> [EXERCISE]:
Your answer must be the listing repeated word for word, without its pictures.

# # #

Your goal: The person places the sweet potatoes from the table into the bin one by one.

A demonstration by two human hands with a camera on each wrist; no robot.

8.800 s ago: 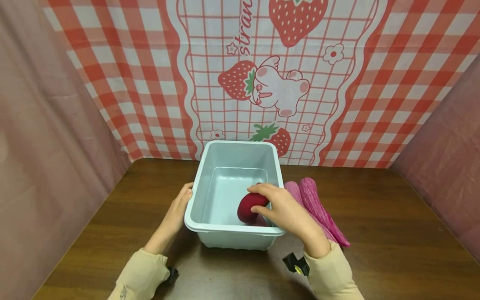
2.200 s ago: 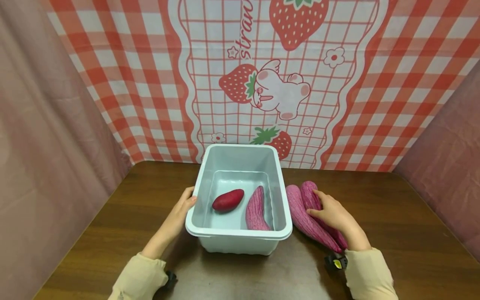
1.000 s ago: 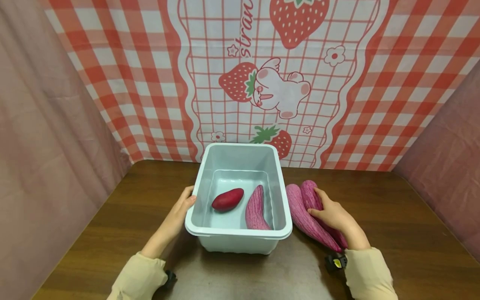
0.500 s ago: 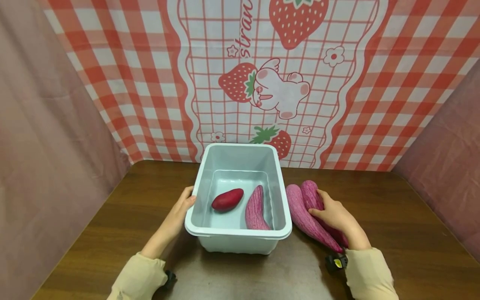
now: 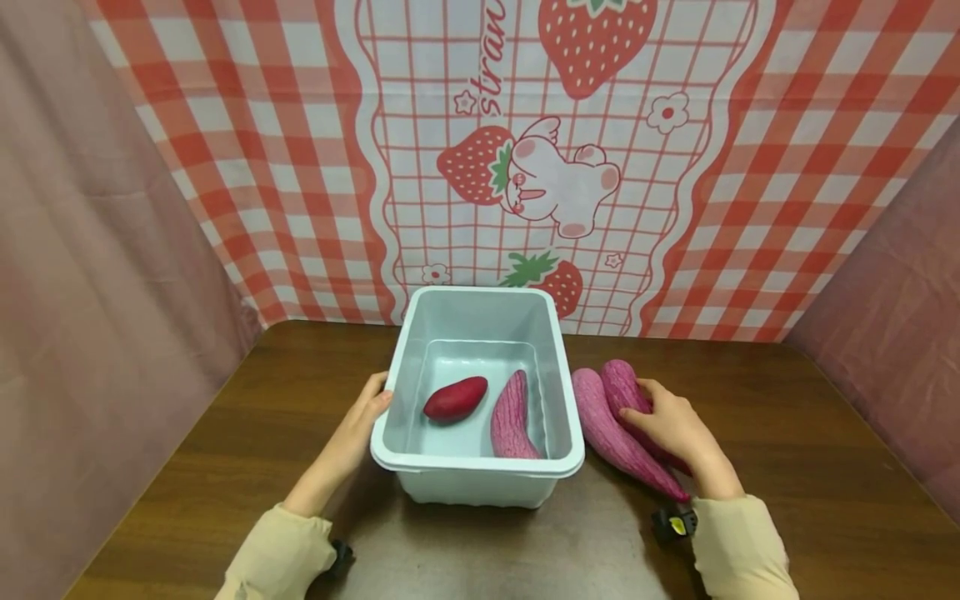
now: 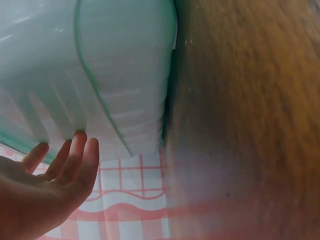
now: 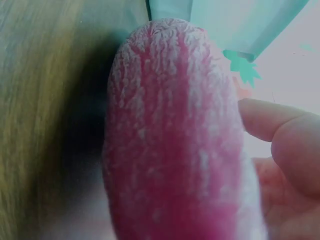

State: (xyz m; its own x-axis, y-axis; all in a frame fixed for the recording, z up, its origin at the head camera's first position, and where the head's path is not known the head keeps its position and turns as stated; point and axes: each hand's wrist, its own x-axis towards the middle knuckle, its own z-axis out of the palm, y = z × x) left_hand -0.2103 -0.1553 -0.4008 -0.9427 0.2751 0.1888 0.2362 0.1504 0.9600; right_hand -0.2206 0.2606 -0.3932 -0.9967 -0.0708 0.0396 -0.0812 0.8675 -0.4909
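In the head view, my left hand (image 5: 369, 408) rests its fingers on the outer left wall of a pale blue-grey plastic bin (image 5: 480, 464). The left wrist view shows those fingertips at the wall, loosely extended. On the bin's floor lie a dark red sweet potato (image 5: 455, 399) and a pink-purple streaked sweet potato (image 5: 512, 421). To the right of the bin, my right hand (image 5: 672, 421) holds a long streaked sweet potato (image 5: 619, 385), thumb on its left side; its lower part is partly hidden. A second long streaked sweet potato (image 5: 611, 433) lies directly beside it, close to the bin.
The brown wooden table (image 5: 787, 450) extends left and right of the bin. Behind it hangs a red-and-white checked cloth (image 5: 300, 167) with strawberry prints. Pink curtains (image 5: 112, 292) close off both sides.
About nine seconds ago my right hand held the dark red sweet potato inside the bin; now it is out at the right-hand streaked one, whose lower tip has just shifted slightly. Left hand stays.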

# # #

> [SOLUTION]:
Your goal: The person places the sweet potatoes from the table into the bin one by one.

A demonstration by two human hands with a camera on each wrist; no robot.

8.800 s ago: 
2.200 s ago: 
1.000 s ago: 
0.500 s ago: 
now: 
now: 
now: 

State: (xyz m; its own x-axis, y-axis; all in a frame fixed for the recording, z up, its origin at the head camera's first position, and where the head's path is not known the head keeps its position and turns as stated; point and axes: each hand's wrist, its own x-axis towards the middle knuckle, its own z-axis out of the palm, y = z × x) left_hand -0.2103 -0.1553 -0.4008 -0.9427 0.2751 0.1888 0.2362 0.1504 0.9600; right_hand -0.2206 0.2606 -0.3932 -0.9967 -0.0708 0.0396 -0.0812 0.8675 -0.4909
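In the head view, my left hand (image 5: 369, 408) rests its fingers on the outer left wall of a pale blue-grey plastic bin (image 5: 480, 464). The left wrist view shows those fingertips at the wall, loosely extended. On the bin's floor lie a dark red sweet potato (image 5: 455, 399) and a pink-purple streaked sweet potato (image 5: 512, 421). To the right of the bin, my right hand (image 5: 672, 421) holds a long streaked sweet potato (image 5: 619, 385), thumb on its left side; its lower part is partly hidden. A second long streaked sweet potato (image 5: 611, 433) lies directly beside it, close to the bin.
The brown wooden table (image 5: 787, 450) extends left and right of the bin. Behind it hangs a red-and-white checked cloth (image 5: 300, 167) with strawberry prints. Pink curtains (image 5: 112, 292) close off both sides.
About nine seconds ago my right hand held the dark red sweet potato inside the bin; now it is out at the right-hand streaked one, whose lower tip has just shifted slightly. Left hand stays.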

There is nothing more to add to the answer.